Uterine perfusion model for analyzing barriers to transport in fibroids.

This project uses an ex vivo human perfusion model for studying transport in benign, fibrous tumors. The uterine arteries were cannulated to perfuse the organ with a buffer solution containing blood vessel stain and methylene blue to analyze intratumoral transport. Gross examination revealed tissue expansion effects and a visual lack of methylene blue in the fibroids. Some fibroids exhibited regions with partial methylene blue penetration into the tumor environment. Histological analysis comparing representative sections of fibroids and normal myometrium showed a smaller number of vessels with decreased diameters within the fibroid. Imaging of fluorescently stained vessels exposed a stark contrast between fluorescence within the myometrium and relatively little within the fibroid tissues. Imaging at higher magnification revealed that fibroid blood vessels were indeed perfused and stained with the lipophilic membrane dye; however, the vessels were only the size of small capillaries and the blood vessel coverage was only 12% that of the normal myometrium. The majority of sampled fibroids had a strong negative correlation (Pearsons r=-0.68 or beyond) between collagen and methylene blue staining. As methylene blue was able to passively diffuse into fibroid tissue, the true barrier to transport in these fibroids is likely high interstitial fluid pressure, correlating with high collagen content and solid stress observed in the fibroid tissue. Fibroids had an average elevated interstitial fluid pressure of 4mmHg compared to -1mmHg in normal myometrium. Our findings signify relationships between drug distribution in fibroids and between vasculature characteristics, collagen levels, and interstitial fluid pressure. Understanding these barriers to transport can lead to developments in drug delivery for the treatment of uterine fibroids and tumors of similar composition.

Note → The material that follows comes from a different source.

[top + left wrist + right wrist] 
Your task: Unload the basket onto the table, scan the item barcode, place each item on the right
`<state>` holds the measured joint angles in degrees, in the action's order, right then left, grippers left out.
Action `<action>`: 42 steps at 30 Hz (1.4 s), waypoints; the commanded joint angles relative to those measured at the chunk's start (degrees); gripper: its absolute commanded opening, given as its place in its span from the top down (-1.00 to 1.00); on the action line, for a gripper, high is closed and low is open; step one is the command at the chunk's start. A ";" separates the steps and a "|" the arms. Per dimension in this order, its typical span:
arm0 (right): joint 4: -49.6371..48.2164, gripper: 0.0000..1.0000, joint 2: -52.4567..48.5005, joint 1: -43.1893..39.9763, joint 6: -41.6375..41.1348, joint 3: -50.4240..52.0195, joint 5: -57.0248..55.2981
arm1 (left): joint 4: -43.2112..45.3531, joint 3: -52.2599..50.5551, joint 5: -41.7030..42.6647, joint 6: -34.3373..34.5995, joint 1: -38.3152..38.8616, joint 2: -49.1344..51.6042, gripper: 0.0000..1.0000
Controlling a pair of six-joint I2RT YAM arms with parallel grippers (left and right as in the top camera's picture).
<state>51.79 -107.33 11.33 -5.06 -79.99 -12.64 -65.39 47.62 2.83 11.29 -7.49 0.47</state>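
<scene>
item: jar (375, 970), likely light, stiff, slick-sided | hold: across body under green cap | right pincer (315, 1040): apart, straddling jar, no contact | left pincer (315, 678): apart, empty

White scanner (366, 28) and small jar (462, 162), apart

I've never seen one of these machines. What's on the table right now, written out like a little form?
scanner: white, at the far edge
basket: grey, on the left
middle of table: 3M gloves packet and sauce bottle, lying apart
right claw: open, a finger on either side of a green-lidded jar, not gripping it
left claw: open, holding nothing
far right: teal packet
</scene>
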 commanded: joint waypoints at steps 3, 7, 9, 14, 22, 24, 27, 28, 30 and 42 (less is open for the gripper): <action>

Targeted drug delivery for cancer therapy

Abstract: With a long history and long list of researchers investing their efforts, there have been a plethora of targeted drug delivery designs for treating cancer. Our understanding of cancer is becoming more comprehensive and the strategies for therapy are increasing in sophistication. However, despite these advancements, cancer is still resisting the best targeted drug delivery therapies that we can develop. Only a very small fraction of designs, that may show promise in preclinical trials, successfully transition through all clinical trials to market approval. This chapter will discuss the following areas that can affect the outcome of targeted drug delivery: the enhanced permeability and retention (EPR) effect, tumor microenvironment, intratumoral distribution, tumor heterogeneity, and multidrug resistance. Understanding some of the weaknesses in the current paradigm can lead to a revolution of cancer therapeutics towards a true breakthrough in treating cancer.